_What is being asked_
Below are some records; quote exactly the lines from the one that contains "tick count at" through the one that contains "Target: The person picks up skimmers", inclusive, and no others.

(Records from a dataset)
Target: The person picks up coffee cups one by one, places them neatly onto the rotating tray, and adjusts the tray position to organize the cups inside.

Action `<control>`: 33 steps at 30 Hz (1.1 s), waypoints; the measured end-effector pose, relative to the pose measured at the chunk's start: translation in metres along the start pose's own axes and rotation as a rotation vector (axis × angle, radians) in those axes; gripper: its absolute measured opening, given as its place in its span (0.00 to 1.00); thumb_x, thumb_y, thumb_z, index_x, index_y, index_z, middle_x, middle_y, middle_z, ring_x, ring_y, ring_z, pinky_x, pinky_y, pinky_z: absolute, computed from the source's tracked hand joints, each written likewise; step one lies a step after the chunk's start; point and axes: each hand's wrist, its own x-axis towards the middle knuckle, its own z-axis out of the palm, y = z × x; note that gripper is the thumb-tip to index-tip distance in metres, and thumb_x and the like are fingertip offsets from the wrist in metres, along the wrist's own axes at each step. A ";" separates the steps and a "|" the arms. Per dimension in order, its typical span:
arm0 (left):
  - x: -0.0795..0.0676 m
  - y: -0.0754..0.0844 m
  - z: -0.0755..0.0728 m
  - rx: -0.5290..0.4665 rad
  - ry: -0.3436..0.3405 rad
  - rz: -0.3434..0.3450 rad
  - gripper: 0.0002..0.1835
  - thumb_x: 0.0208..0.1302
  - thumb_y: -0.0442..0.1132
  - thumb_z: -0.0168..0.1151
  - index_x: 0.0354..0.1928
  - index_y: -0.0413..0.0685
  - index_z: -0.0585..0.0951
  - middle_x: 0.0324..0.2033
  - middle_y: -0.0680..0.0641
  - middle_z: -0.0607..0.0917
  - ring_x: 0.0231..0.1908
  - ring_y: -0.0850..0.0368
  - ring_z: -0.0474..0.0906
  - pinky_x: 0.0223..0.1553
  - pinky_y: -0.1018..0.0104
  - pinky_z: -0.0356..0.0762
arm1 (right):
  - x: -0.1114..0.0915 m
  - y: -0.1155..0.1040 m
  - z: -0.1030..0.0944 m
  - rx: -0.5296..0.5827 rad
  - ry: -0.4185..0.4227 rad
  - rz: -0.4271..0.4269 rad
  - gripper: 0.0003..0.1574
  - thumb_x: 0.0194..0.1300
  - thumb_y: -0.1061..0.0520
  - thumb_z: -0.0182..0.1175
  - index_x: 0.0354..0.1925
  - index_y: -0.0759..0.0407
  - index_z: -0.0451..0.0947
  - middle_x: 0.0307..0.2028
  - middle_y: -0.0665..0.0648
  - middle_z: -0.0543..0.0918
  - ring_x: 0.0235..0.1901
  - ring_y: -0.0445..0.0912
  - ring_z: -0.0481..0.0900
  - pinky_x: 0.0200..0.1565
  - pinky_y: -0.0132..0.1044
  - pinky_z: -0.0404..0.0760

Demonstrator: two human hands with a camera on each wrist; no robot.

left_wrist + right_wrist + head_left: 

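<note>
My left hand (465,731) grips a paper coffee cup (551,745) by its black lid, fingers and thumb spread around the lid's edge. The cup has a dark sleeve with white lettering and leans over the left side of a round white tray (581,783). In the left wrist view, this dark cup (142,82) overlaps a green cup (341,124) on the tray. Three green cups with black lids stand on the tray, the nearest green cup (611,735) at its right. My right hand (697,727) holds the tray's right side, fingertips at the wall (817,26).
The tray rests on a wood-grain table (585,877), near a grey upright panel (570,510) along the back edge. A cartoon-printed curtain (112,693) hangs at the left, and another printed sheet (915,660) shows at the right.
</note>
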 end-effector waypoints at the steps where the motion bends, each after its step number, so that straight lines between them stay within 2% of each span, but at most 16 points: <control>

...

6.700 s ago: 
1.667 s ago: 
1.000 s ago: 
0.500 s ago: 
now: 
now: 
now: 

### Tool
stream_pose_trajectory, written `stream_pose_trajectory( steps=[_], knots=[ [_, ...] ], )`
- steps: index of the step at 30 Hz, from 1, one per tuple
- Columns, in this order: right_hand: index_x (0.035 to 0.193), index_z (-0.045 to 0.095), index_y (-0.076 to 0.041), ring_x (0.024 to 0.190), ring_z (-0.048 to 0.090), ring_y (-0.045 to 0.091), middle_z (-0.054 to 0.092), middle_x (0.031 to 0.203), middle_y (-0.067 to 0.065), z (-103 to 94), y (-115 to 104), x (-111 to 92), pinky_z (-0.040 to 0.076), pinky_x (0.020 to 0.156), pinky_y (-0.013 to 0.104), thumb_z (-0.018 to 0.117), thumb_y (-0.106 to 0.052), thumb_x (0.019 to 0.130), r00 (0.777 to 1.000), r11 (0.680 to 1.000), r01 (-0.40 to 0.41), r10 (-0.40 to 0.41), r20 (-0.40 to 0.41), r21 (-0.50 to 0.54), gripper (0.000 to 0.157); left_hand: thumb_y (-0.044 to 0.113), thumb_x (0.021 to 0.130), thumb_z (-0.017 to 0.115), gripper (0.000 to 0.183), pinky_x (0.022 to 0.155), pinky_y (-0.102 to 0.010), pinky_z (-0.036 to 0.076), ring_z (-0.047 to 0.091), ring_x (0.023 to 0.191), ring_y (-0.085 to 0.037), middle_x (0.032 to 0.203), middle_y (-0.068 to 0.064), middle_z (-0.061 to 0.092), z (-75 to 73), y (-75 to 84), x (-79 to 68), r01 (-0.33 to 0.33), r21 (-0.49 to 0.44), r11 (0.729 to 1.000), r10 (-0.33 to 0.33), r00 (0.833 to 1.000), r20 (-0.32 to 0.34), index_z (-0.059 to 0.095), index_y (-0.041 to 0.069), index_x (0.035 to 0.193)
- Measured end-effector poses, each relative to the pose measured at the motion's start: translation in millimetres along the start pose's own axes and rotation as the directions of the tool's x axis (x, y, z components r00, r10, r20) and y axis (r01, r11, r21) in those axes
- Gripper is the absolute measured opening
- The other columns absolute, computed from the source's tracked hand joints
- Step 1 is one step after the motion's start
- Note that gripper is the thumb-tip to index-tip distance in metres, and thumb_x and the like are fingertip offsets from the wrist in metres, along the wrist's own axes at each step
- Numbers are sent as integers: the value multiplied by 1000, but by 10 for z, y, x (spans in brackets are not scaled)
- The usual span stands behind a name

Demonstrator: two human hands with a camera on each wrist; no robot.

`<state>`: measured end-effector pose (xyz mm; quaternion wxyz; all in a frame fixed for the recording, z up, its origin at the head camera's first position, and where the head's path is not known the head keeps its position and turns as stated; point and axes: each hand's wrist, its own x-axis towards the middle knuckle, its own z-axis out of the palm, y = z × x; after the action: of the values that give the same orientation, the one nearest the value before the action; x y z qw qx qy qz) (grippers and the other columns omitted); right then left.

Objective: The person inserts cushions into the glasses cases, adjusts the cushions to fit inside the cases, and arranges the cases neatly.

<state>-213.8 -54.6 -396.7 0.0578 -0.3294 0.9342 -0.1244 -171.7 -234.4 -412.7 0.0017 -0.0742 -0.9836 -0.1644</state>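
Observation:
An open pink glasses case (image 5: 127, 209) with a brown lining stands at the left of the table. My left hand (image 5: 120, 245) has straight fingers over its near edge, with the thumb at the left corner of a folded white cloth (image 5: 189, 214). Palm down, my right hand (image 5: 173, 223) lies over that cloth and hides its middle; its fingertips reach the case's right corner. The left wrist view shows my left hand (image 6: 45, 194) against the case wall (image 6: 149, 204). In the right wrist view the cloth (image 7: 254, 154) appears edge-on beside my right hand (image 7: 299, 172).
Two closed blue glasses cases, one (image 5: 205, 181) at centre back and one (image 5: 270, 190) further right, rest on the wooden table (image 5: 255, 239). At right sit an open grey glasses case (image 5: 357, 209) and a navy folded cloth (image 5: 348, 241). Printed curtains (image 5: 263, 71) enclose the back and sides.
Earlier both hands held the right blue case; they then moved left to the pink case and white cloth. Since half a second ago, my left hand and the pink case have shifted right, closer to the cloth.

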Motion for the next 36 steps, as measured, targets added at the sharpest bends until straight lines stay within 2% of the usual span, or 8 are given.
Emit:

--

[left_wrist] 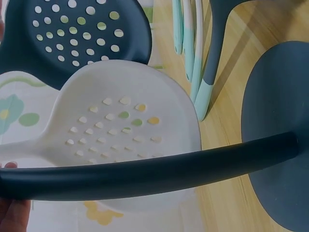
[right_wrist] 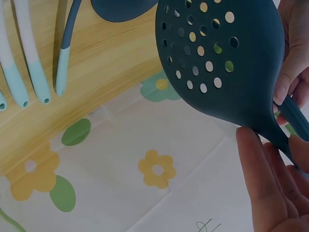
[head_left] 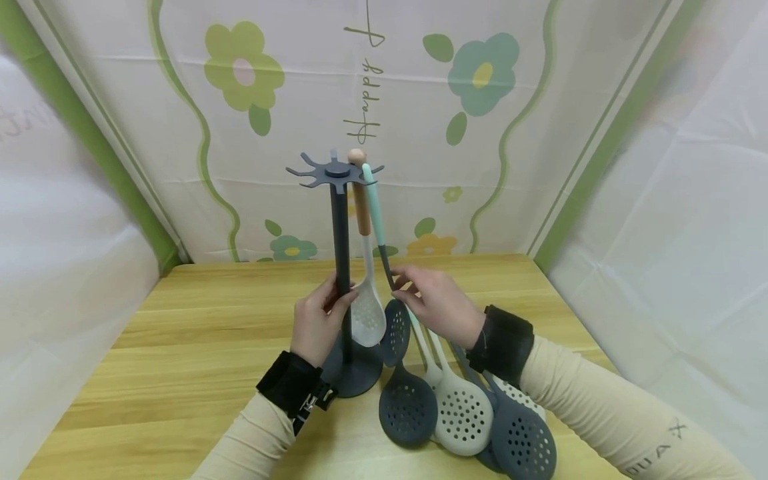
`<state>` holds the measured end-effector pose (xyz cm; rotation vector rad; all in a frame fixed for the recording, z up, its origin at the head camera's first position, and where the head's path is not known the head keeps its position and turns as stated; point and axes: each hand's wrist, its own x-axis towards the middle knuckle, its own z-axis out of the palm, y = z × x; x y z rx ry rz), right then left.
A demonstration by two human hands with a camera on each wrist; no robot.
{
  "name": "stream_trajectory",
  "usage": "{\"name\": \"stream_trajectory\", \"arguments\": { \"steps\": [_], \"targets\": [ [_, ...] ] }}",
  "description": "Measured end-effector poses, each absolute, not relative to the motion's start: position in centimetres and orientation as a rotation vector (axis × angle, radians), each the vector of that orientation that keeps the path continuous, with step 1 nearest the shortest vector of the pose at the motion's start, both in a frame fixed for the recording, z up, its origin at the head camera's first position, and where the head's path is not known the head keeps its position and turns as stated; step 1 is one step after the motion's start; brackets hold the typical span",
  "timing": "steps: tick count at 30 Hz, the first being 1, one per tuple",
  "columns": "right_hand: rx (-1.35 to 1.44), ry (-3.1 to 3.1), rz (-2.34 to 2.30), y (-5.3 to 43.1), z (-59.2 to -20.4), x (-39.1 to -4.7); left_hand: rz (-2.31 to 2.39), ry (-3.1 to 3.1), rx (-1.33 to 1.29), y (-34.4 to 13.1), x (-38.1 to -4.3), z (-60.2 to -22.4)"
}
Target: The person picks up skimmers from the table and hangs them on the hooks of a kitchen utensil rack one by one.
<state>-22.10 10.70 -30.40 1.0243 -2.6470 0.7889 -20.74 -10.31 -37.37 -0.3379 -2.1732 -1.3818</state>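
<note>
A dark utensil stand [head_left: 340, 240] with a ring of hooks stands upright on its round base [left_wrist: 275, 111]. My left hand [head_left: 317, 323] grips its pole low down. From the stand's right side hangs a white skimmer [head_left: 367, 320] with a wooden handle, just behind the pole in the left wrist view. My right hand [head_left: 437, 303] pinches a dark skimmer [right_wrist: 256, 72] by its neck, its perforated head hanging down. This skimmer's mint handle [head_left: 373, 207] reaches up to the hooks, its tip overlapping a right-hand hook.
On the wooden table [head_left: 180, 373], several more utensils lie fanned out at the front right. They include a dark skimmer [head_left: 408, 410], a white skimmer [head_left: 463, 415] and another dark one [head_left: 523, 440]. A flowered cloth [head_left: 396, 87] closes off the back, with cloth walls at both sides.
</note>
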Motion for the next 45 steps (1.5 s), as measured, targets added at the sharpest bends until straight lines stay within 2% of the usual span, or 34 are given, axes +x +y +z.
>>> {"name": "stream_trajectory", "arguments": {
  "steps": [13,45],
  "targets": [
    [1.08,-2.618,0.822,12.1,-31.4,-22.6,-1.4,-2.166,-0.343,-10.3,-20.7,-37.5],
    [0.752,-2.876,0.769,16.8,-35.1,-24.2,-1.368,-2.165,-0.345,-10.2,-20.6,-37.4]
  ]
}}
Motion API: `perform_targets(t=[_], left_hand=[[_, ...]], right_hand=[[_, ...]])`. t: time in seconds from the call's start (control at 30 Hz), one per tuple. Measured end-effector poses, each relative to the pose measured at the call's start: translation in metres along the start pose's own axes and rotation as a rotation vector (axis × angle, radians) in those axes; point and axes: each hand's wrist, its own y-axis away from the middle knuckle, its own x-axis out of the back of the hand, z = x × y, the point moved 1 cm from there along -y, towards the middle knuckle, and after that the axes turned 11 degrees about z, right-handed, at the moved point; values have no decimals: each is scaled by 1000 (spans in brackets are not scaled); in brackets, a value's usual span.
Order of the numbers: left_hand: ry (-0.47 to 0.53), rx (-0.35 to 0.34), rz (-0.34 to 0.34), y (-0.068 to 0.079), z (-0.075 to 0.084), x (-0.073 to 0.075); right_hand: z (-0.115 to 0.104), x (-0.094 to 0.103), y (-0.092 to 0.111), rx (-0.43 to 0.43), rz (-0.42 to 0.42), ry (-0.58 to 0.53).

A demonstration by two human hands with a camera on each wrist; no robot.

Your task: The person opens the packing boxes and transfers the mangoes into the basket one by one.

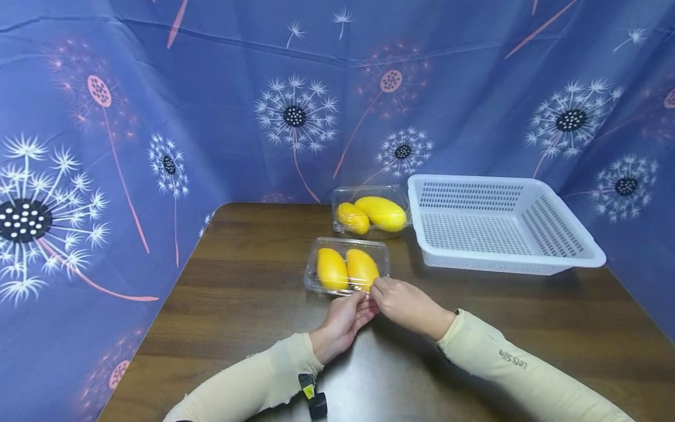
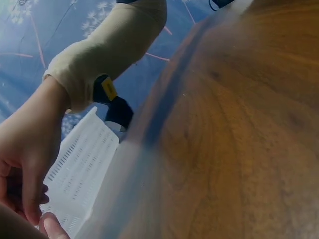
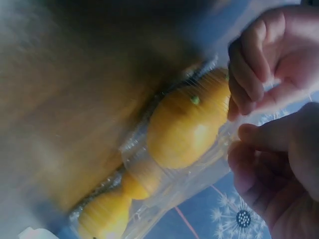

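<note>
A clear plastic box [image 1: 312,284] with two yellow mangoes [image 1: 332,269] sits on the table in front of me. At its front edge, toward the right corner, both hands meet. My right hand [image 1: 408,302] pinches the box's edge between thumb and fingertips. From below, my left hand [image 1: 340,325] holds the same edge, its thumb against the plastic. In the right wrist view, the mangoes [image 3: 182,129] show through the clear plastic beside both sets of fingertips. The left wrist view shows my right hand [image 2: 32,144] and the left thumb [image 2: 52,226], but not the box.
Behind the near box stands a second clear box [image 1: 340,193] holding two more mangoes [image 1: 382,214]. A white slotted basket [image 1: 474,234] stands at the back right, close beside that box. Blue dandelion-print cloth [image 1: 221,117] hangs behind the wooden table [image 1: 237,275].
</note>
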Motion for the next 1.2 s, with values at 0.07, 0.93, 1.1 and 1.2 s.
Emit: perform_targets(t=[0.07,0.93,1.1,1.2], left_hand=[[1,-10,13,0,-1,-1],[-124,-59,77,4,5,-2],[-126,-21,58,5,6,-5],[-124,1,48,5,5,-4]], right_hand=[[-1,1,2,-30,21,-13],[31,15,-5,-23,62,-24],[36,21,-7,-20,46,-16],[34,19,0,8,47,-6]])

_Exercise output_
  "timing": "steps: tick count at 30 Hz, the first being 1, one per tuple",
  "columns": "right_hand: rx (-1.35 to 1.44), ry (-3.1 to 3.1), rz (-2.34 to 2.30), y (-5.3 to 43.1), z (-59.2 to -20.4), x (-39.1 to -4.7); left_hand: rz (-2.31 to 2.39), ry (-3.1 to 3.1), rx (-1.33 to 1.29), y (-34.4 to 13.1), x (-38.1 to -4.3), z (-60.2 to -22.4)"
}
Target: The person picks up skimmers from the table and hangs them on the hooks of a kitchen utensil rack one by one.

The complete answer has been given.